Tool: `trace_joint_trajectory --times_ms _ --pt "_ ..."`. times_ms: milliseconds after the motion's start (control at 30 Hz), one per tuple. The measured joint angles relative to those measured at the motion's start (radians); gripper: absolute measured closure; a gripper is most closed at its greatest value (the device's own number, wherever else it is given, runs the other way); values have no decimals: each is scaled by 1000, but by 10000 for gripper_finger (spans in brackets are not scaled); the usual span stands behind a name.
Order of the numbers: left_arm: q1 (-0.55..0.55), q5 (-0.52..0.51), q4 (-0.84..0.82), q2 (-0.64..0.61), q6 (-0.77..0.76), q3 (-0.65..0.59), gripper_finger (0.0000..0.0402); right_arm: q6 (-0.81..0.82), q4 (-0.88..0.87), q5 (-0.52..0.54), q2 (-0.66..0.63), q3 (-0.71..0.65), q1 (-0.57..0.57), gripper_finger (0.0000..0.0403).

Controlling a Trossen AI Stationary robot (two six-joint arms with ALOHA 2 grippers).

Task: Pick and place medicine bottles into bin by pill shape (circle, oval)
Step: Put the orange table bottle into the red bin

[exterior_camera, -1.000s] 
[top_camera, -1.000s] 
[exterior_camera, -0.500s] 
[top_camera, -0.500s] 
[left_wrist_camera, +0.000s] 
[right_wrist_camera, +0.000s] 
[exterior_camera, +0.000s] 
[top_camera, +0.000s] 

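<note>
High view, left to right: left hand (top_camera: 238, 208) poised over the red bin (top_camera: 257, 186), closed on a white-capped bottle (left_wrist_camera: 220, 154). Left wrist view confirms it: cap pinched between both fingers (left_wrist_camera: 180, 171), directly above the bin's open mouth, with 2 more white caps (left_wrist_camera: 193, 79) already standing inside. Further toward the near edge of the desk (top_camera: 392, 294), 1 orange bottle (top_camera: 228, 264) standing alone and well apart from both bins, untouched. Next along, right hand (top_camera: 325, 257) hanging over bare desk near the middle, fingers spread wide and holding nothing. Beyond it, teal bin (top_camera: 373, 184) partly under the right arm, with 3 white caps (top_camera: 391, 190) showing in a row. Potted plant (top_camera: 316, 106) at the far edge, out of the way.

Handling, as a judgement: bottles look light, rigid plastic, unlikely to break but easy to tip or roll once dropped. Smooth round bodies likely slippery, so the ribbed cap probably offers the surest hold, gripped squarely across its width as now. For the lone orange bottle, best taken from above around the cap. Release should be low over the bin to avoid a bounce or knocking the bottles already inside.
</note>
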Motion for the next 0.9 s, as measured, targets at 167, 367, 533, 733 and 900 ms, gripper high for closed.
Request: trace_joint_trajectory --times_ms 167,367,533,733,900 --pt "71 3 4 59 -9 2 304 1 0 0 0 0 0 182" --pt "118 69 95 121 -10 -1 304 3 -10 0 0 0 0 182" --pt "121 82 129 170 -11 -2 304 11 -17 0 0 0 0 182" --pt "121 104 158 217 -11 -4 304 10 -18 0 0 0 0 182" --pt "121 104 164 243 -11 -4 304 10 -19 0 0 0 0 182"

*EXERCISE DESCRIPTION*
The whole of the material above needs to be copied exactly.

*REPLY*
Tool: `trace_joint_trajectory --times_ms _ --pt "_ ..."`. times_ms: milliseconds after the motion's start (control at 30 Hz), one per tuple. The measured joint angles relative to those measured at the motion's start (radians); gripper: absolute measured closure; a gripper is most closed at its greatest value (the device's own number, wherever else it is given, runs the other way); values have no decimals: each is scaled by 1000, but by 10000 for gripper_finger (spans in brackets are not scaled); the usual span stands behind a name.
Order of the numbers: left_arm: q1 (-0.55..0.55), q5 (-0.52..0.51), q4 (-0.84..0.82), q2 (-0.64..0.61), q6 (-0.77..0.76), q3 (-0.65..0.59), gripper_finger (0.0000..0.0402); right_arm: q6 (-0.81..0.82), q4 (-0.88..0.87), q5 (-0.52..0.54), q2 (-0.66..0.63), q3 (-0.71..0.65), q1 (-0.57..0.57), gripper_finger (0.0000..0.0403).

Controlling a Trossen AI Stationary robot (two six-joint arms with ALOHA 2 grippers).

Task: Pick and place medicine bottles into bin by pill shape (circle, oval)
Step: Put the orange table bottle into the red bin

[exterior_camera, -1.000s] 
[top_camera, -1.000s] 
[exterior_camera, -0.500s] 
[top_camera, -0.500s] 
[left_wrist_camera, +0.000s] 
[right_wrist_camera, +0.000s] 
[exterior_camera, +0.000s] 
[top_camera, +0.000s] 

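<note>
High view, left to right: left hand (top_camera: 238, 208) poised over the red bin (top_camera: 257, 186), closed on a white-capped bottle (left_wrist_camera: 220, 154). Left wrist view confirms it: cap pinched between both fingers (left_wrist_camera: 180, 171), directly above the bin's open mouth, with 2 more white caps (left_wrist_camera: 193, 79) already standing inside. Further toward the near edge of the desk (top_camera: 392, 294), 1 orange bottle (top_camera: 228, 264) standing alone and well apart from both bins, untouched. Next along, right hand (top_camera: 325, 257) hanging over bare desk near the middle, fingers spread wide and holding nothing. Beyond it, teal bin (top_camera: 373, 184) partly under the right arm, with 3 white caps (top_camera: 391, 190) showing in a row. Potted plant (top_camera: 316, 106) at the far edge, out of the way.

Handling, as a judgement: bottles look light, rigid plastic, unlikely to break but easy to tip or roll once dropped. Smooth round bodies likely slippery, so the ribbed cap probably offers the surest hold, gripped squarely across its width as now. For the lone orange bottle, best taken from above around the cap. Release should be low over the bin to avoid a bounce or knocking the bottles already inside.
</note>
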Motion for the next 0.9 s, as measured, targets at 167, 367, 533, 733 and 900 ms, gripper high for closed.
Request: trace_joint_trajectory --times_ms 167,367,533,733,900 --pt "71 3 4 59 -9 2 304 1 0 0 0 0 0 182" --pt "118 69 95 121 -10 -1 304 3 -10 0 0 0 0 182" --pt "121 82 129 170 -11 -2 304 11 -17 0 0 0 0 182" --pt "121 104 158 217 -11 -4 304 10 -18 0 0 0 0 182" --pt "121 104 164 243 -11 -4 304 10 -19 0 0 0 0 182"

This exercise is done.